10-11-2002, 11:07 AM
I don't think you can fully appreciate the complexity of Aikido without training with bokken and jo.
It would be like running on a tread mill for a long distance race. You are indeed moving the muscles, running, but adapting to the varying weather conditions, road conditions, being tempered by the outdoor environment itself is part of distance running, isn't it?
So too, the insight and practicallity of using bokken and jo to hone the empty handed practice.
Since everything in our"weapons practice" (since we practice as an adendum to Aikido I don't think these sticks qualify under the term weapons in todays world) is the foundation for empty hand pracice, I don't see how you have one without finding the validation of Aikido in both segments of training.
10-11-2002, 11:51 AM
Bruce, did you hear about the Canadian woman who trained for a marathon using nothing but the treadmill; and won!
There are many different ways to approach training. Weapons may be extremely important for most people, but not necessarily all.
Anyway, that was kind of off the point on my part; just wanted to chime in about the treadmill analogy
10-11-2002, 12:49 PM
One of the people I trained with at Multnomah Aikikai was second dan I believe, and he just didn't like training with weapons. For one reason or another, he decided that he would focus all his energy to "physical" practice.
He is, fantastic.
His knowledge of aikido blow me away, and I find it very interesting that his insight is unique is certain ways. Who knows, if this a function of little weapons training, but I find it very interesting.
10-12-2002, 06:22 AM
For one reason or another, he decided that he would focus all his energy to "physical" practice.

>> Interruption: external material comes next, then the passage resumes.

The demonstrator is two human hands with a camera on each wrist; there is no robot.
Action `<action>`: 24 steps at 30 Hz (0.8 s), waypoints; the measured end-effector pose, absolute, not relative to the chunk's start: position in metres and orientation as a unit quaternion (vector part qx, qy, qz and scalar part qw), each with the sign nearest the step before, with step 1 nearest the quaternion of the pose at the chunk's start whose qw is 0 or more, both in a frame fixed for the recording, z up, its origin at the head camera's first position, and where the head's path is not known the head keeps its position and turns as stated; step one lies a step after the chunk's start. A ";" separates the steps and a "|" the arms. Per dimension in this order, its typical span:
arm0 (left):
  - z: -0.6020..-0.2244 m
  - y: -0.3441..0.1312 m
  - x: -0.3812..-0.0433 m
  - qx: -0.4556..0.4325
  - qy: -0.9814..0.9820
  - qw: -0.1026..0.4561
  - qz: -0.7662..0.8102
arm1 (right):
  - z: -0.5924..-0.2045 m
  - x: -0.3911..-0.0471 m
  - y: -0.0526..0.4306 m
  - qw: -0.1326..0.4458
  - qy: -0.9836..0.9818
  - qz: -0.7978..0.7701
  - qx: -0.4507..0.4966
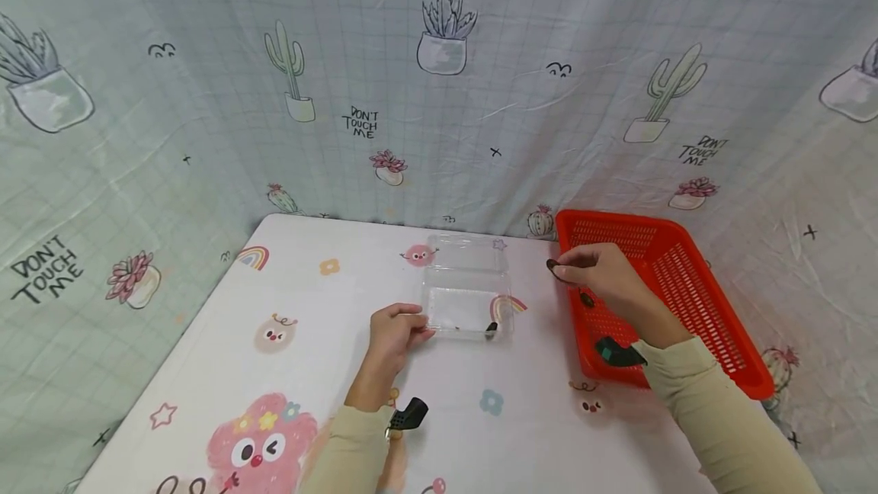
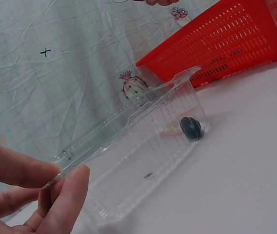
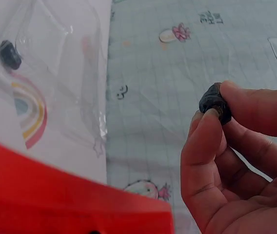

Weapons training can be very physical. In defending against ken or jo, nage must cover a greater distance to execute waza.
Using the running example, it would be like training regularly at 20k for a 10k race. In other words, after weapons training, which often also heightens the danger level and awareness, unarmed combat is easier.
Nevertheless, the association I am in, traditionally does not begin to teach weapons until shodan. But, I teach at a college, and the students take many breaks throughout the year (winter break, spring break, mid-term study break, holidays, etc.) We also only practice twice a week when school is in session. Plus, their grip strength seems to be unusually low.
So, during our brief summer training session, we learned basic sword cuts and a simple 21-count sword kata.
All the students were at least 5 kyu (they had taken at least one aikido test.)
The students were very enthusiastic about learning ken. I didn't have to pressure or cajole them. I kept ken training sessions short -- no more than 30 minutes. This was for reasons of attention span and because I wanted their muscles to stay relaxed.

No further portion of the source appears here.